Scanning a file

Sun Oct 30 19:23:41 EST 2005

On Sat, 29 Oct 2005 21:10:11 +0100, Steve Holden <steve at holdenweb.com> wrote:

>Peter Otten wrote:
>> Bengt Richter wrote:
>> 
>> 
>>>What struck me was
>>>
>>>
>>>>>> gen = byblocks(StringIO.StringIO('no'),1024,len('end?')-1)
>>>>>> [gen.next() for i in xrange(10)]
>>>
>>>['no', 'no', 'no', 'no', 'no', 'no', 'no', 'no', 'no', 'no']
>> 
>> 
>> Ouch. Seems like I spotted the subtle cornercase error and missed the big
>> one.
>> 
>
>No, you just realised subconsciously that we'd all spot the obvious one 
>and decided to point out the bug that would remain after the obvious one 
>had been fixed.
>
I still smelled a bug in the counting of substring in the overlap region,
and you motivated me to find it (obvious in hindsight, but aren't most ;-)

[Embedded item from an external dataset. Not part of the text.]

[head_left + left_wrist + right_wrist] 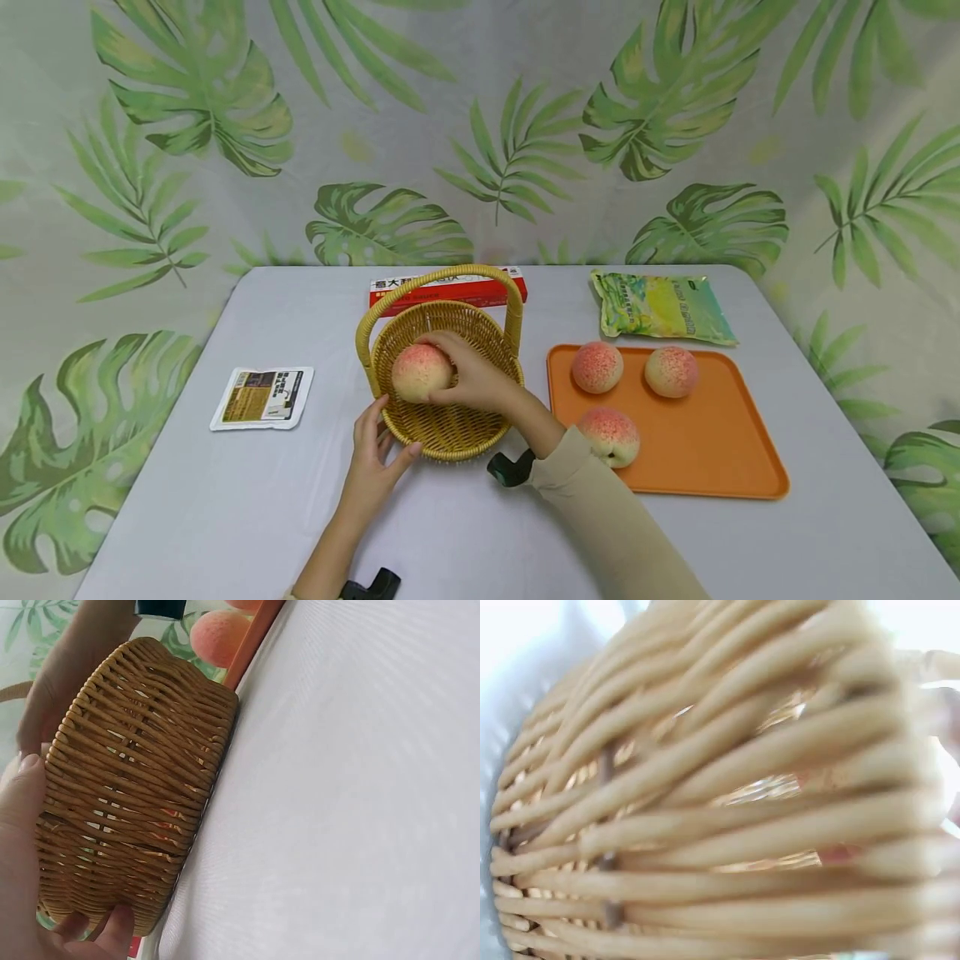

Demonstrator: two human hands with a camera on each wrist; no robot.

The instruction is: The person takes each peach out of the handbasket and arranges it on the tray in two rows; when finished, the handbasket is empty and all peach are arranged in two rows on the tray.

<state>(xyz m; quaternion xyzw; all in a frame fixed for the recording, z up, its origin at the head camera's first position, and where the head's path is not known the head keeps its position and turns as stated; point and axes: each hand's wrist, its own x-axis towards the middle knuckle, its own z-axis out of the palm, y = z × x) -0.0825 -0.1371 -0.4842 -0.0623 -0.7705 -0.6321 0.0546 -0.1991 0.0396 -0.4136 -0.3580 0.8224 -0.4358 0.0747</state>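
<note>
A peach (pixel 420 374), pink on top and pale yellow below, is inside a woven wicker basket (pixel 450 454) with a tall arched handle. My right hand (pixel 471 379) reaches over the rim and grips the peach from its right side. At the basket's front left, my left hand (pixel 377 462) holds the outside, with the thumb at the front rim and the fingers round the left side. In the left wrist view the thumb and fingertips touch the weave (pixel 135 772). Blurred wicker (pixel 705 795) fills the right wrist view, hiding most of the right hand's grip.
On the right, an orange tray (pixel 712 450) bears three peaches (pixel 597 367). Behind it lies a green and yellow packet (pixel 663 307). A red and white box (pixel 480 292) stands behind the basket. A flat white-edged packet (pixel 262 398) lies to the left.
</note>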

A substring can get over-counted if the "overlap" region joins infelicitously with the next
input. E.g., try counting 'xx' in 10*'xx' with a read chunk of 4 instead of 1024*1024:

Assuming corrections so far posted as I understand them:

 >>> def byblocks(f, blocksize, overlap):
 ...     block = f.read(blocksize)
 ...     yield block
 ...     if overlap>0:
 ...         while True:
 ...             next = f.read(blocksize-overlap)
 ...             if not next: break
 ...             block = block[-overlap:] + next
 ...             yield block
 ...     else:
 ...         while True:
 ...             next = f.read(blocksize)
 ...             if not next: break
 ...             yield next
 ...
 >>> def countsubst(f, subst, blksize=1024*1024):
 ...     count = 0
 ...     for block in byblocks(f, blksize, len(subst)-1):
 ...         count += block.count(subst)
 ...     f.close()
 ...     return count
 ...

 >>> from StringIO import StringIO as S
 >>> countsubst(S('xx'*10), 'xx',  4)
 13
 >>> ('xx'*10).count('xx')
 10
 >>> list(byblocks(S('xx'*10), 4, len('xx')-1))
 ['xxxx', 'xxxx', 'xxxx', 'xxxx', 'xxxx', 'xxxx', 'xx']

Of course, a large read chunk will make the problem either
go away

 >>> countsubst(S('xx'*10), 'xx',  1024)
 10

or might make it low probability depending on the data.

Regards,
Bengt Richter